DATA SHOWN Start Marker
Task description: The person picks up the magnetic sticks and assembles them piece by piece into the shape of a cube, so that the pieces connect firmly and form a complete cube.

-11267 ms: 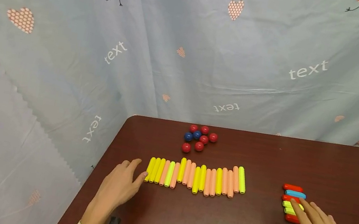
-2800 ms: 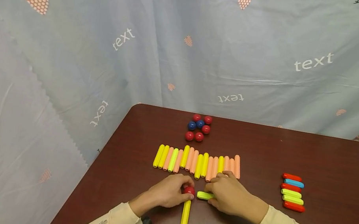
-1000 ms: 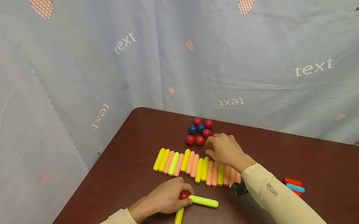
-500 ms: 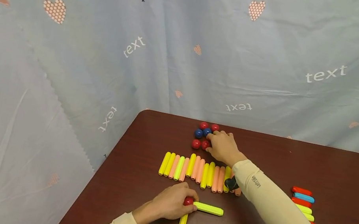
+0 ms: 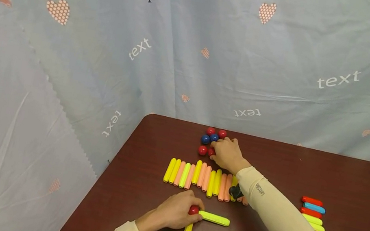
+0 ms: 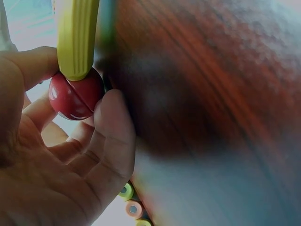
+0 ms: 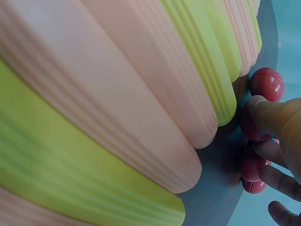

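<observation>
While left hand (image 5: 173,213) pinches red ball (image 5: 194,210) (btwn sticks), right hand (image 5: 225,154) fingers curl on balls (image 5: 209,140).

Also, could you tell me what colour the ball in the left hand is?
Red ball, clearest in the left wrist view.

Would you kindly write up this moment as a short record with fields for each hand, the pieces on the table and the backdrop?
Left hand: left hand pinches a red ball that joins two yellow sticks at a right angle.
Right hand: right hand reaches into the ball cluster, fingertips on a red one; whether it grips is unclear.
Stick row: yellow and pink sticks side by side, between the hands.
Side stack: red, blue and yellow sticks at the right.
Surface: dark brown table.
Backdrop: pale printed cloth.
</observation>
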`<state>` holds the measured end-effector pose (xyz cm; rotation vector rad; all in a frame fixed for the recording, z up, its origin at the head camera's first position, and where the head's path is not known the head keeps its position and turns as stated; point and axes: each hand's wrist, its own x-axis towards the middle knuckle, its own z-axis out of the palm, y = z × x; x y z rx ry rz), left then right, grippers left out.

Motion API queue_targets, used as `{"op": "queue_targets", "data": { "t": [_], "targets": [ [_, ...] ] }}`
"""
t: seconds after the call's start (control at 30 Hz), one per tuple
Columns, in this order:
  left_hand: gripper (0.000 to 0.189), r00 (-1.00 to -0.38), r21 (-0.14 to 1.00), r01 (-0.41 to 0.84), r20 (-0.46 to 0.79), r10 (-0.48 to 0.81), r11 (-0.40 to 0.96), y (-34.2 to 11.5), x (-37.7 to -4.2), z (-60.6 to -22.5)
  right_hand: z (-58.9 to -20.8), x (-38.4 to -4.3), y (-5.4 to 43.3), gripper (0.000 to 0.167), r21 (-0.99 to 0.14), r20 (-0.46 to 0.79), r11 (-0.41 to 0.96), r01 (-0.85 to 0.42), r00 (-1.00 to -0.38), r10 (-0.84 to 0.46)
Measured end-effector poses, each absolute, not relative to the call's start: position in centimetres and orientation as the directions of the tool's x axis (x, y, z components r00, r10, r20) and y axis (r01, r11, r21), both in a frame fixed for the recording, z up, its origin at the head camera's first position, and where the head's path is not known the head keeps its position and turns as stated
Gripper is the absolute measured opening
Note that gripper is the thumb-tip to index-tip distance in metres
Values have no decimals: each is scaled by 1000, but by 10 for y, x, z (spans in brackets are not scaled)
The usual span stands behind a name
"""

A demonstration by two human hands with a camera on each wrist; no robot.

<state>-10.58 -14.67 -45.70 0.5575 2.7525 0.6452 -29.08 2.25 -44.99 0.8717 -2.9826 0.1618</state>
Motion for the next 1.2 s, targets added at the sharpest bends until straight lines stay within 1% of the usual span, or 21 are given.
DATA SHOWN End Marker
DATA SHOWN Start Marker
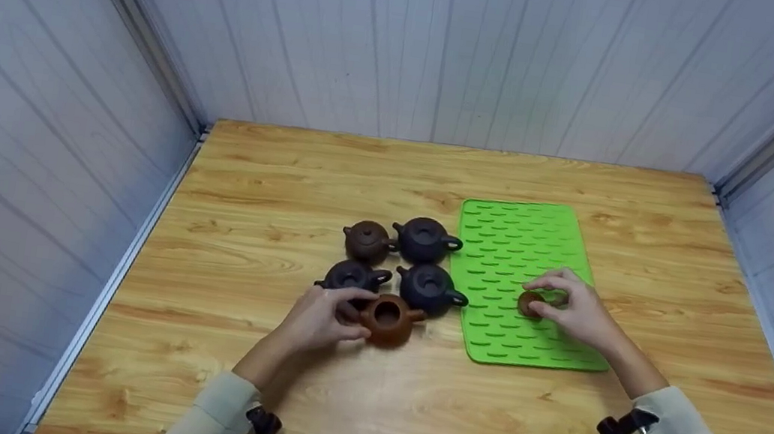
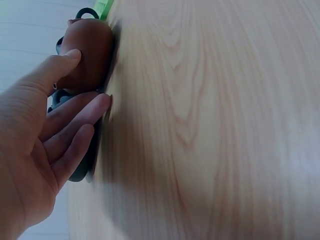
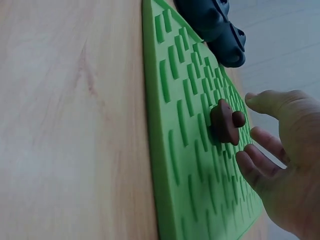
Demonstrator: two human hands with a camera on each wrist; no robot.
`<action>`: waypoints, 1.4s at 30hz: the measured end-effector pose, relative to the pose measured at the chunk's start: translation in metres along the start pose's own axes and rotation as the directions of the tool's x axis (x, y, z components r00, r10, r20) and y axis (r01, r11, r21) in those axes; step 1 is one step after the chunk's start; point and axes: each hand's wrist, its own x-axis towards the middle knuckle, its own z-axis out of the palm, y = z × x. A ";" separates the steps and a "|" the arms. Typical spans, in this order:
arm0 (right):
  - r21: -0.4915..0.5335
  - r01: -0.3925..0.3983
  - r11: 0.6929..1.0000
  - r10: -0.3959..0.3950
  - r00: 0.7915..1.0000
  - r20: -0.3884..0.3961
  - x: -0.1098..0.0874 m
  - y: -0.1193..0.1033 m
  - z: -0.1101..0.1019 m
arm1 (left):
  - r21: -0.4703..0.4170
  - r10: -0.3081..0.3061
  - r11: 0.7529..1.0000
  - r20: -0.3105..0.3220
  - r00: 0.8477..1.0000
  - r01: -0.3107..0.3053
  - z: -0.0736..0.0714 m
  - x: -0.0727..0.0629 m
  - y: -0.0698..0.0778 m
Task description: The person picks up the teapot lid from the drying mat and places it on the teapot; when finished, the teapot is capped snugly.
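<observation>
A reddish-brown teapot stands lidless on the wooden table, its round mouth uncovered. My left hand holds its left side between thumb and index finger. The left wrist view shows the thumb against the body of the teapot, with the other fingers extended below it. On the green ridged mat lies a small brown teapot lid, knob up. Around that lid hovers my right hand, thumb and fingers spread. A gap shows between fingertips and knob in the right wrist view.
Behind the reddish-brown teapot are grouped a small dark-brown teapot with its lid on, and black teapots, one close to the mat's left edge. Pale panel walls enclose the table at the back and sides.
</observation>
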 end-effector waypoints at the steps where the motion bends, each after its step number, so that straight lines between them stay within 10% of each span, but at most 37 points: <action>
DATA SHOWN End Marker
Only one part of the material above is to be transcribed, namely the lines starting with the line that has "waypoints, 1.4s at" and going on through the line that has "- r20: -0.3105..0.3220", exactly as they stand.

`<action>`: waypoints, 1.4s at 30hz: the measured end-effector pose, relative to the pose measured at the chunk's start: translation in metres along the start pose's own axes and rotation as the directions of the tool's x axis (x, y, z components r00, r10, r20) and y axis (r01, r11, r21) in those axes; step 1 is one step after the chunk's start; point and axes: each hand's wrist, its own x-axis towards the middle knuckle, its own z-axis out of the palm, y = z × x. A ";" separates the steps and a "|" the arms. Typical spans, in this order:
arm0 (right):
  - r21: -0.4915..0.5335
  - r01: -0.3925..0.3983
  - r11: 0.6929..1.0000
  - r10: -0.3959..0.3950
  - r00: 0.7915..1.0000
  - r20: -0.3884..0.3961
  - x: -0.1098..0.0874 m
  - y: -0.1193..0.1033 m
  - z: -0.1101..0.1019 m
arm1 (left):
  - r21: -0.4703..0.4170
  - r10: -0.3081..0.3061
  - r11: 0.7529..1.0000
  - r20: -0.3105..0.3220

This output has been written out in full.